Con questo brano, nel vangelo secondo Matteo, si apre un'importate sezione interamente dedicata ai discorsi che Gesù tenne sotto forma di parabole. Questa tipologia di linguaggio possiede una particolarità: partendo da situazioni di stampo comune – di cui tutti i suoi interlocutori avevano esperienza diretta – Gesù rovescia il sentire, mette in crisi il pensiero dominante che, consolidato nel tempo e nelle tradizioni, assume la forma del mantra (nella sua forma negativa, quella sclerotizzata), si consolida nella mente sotto forma di pre-giudizio.

 

Fra le parabole gesuane, quella del seminatore è certamente una delle più conosciute – e delle più commentate. Inoltre in questo caso è lo stesso Gesù a rendere esplicito il significato della parabola che, spesso, proprio in virtù del fatto di essere in controtendenza rispetto alle opinioni comuni, poteva risultare poco chiaro agli interlocutori.
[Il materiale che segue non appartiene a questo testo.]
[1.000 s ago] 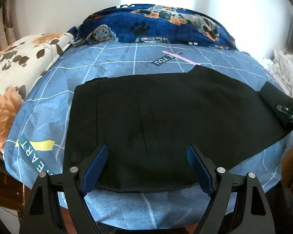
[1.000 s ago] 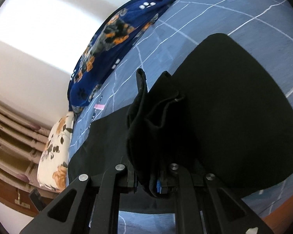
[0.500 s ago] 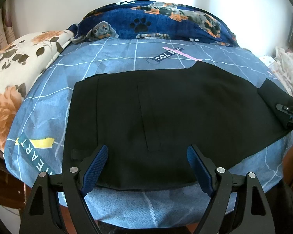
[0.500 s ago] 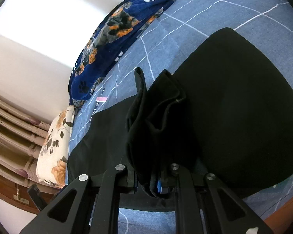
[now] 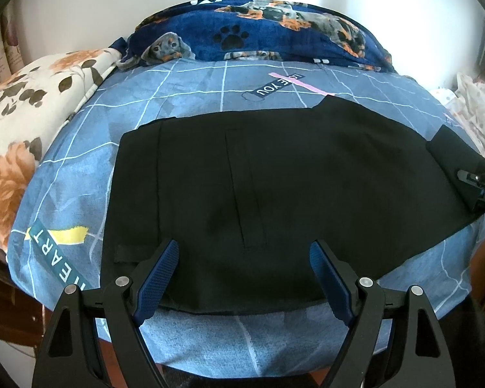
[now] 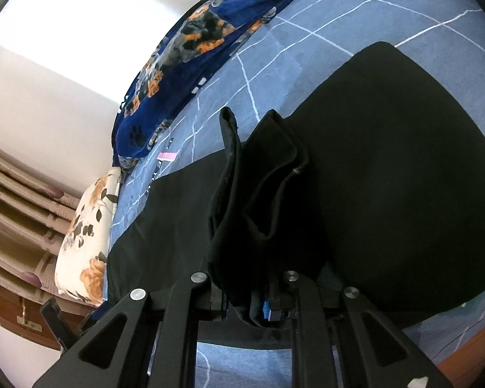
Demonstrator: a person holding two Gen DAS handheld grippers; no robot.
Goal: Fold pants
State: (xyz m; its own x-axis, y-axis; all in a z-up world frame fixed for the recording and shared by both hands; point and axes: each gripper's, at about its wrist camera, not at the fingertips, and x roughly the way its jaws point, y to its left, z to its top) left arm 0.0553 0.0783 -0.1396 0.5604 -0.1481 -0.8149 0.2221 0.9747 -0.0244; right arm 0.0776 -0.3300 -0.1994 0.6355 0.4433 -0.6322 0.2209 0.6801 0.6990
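Underneath, blue checked bedsheet [image 5: 190,103], white wall [image 5: 80,6] beyond.

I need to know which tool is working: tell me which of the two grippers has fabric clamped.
The right gripper, jaws pinched on a bunched end of the black pants; the left gripper stands wide open, empty.

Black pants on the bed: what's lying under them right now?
The black pants lie on a blue grid-patterned bedsheet, which shows around their edges. Whatever is printed on the sheet beneath the fabric is covered and cannot be seen.
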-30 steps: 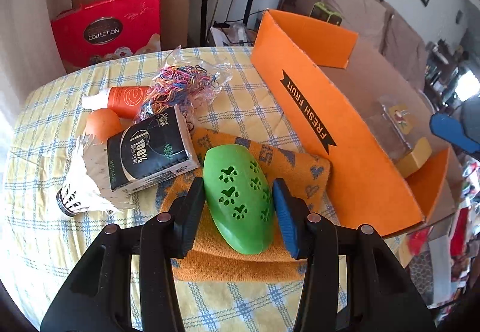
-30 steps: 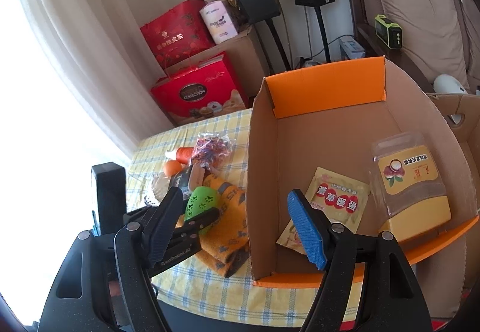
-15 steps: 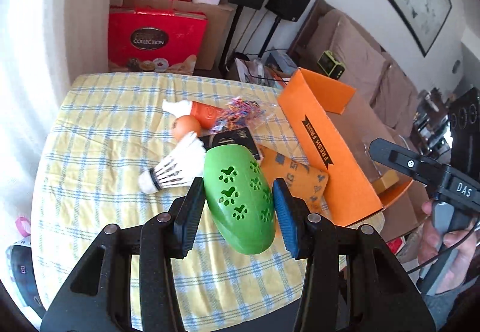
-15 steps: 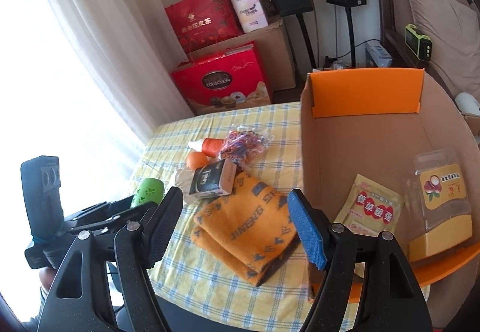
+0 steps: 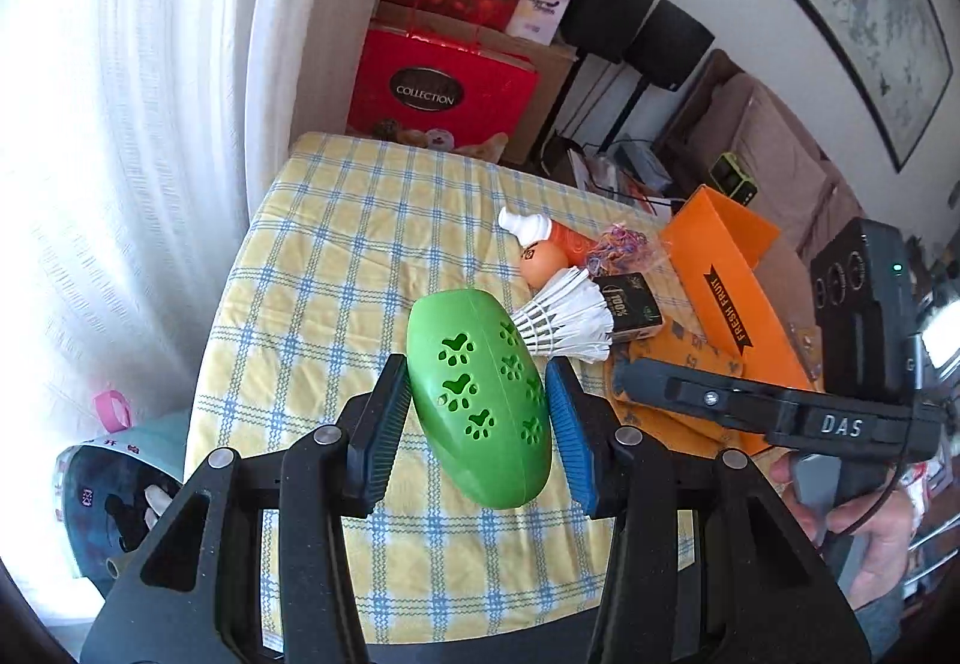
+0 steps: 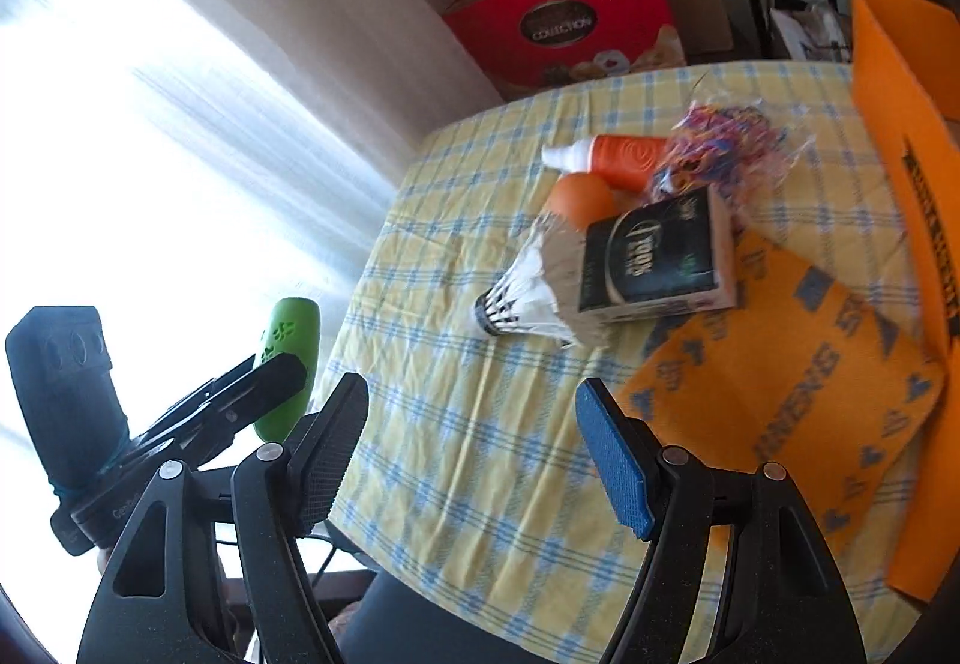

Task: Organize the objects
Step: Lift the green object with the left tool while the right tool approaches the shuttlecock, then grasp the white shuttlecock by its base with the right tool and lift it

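My left gripper (image 5: 477,424) is shut on a green oval case with paw-print holes (image 5: 480,394), held in the air over the near left part of the yellow checked table (image 5: 336,268). From the right wrist the same green case (image 6: 285,358) shows at the far left, off the table edge. My right gripper (image 6: 471,454) is open with nothing between its pads, above the table's near edge. On the table lie a white shuttlecock (image 6: 528,292), a dark tissue pack (image 6: 654,262), an orange ball (image 6: 579,199), an orange bottle (image 6: 612,153), a bag of coloured bands (image 6: 720,141) and a folded orange towel (image 6: 780,382).
An orange cardboard box (image 5: 732,292) marked FRESH FRUIT stands at the table's right side. Red gift bags (image 5: 438,81) and black speakers (image 5: 630,27) stand behind the table. A white curtain (image 5: 120,123) hangs to the left. A bag (image 5: 108,490) sits on the floor at lower left.
My left gripper lifted the green case off the orange towel and carried it back and left, away from the box. My right gripper swung left and down from over the box to the table.
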Tool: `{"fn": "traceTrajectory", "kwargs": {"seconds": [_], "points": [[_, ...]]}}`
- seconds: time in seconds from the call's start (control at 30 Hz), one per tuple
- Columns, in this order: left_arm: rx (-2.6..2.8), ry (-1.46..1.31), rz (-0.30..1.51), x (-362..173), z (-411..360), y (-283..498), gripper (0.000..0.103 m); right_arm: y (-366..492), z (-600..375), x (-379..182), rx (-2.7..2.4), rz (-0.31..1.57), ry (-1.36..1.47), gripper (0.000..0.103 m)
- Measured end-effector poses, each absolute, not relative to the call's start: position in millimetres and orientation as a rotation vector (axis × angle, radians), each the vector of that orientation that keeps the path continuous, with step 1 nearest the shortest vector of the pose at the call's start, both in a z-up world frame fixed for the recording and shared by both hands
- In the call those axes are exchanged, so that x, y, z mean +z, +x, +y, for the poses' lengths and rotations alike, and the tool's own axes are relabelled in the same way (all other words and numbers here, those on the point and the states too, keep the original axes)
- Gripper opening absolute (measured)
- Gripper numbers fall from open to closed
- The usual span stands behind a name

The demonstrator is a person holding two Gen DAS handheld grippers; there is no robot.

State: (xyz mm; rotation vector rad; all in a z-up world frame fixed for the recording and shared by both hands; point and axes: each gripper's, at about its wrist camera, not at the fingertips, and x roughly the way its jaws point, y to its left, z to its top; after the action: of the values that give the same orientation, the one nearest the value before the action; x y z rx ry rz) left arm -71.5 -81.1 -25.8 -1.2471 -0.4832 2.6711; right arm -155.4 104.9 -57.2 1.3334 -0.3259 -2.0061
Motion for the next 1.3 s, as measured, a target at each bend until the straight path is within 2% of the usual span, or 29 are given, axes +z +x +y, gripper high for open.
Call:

Si noti bene il fatto che Gesù non volle, attraverso l'utilizzo di un linguaggio oscuro e misterioso, portare una rivelazione accessibile a pochi, ma il contrario. Ed è proprio lui ad esplicitarlo in questa parabola.

 

La Parola, la rivelazione, l'Amore del Padre è, infatti, uguale per tutto il Creato. Ciò che diventa problematico, sembra suggerire Gesù, è la predisposizione dell'animo di coloro che si trovano ad ascoltare tale rivelazione. In altre parole si potrebbe dire che ciò che ostacola l'attecchimento dell'Amore non è la fertilità del seme (l'Amore stesso), ma quella del terreno che tale seme dovrà accogliere, custodire, far germogliare e crescere.

 

Dal punto di vista esistenziale, ogni essere umano attraversa fasi della vita in cui è pietraia, roveto, campo, deserto. E quasi sempre non si ha coscienza della propria aridità; non se ne ha coscienza almeno fintantoché un seme, una granello d'Amore, non vi si posa. Quando ciò accade, per quanto inospitale possa essere la terra dell'anima, si sente lo schiudersi del seme. L'involucro, coriaceo, muore per lasciare posto al flusso vitale, alla nascita di una parte nuova di noi.

 

Ed è esattamente in questo punto che ci si rende conto del bisogno di improvvisarsi contadini dell'anima, di proteggere quel seme rimuovendo pietre, sradicando i rovi, portando acqua e prendendosene cura, proteggendolo. Il seme, la Parolamore, indica il bisogno di farsi zolla, di dissodare l'anima in accoglienza.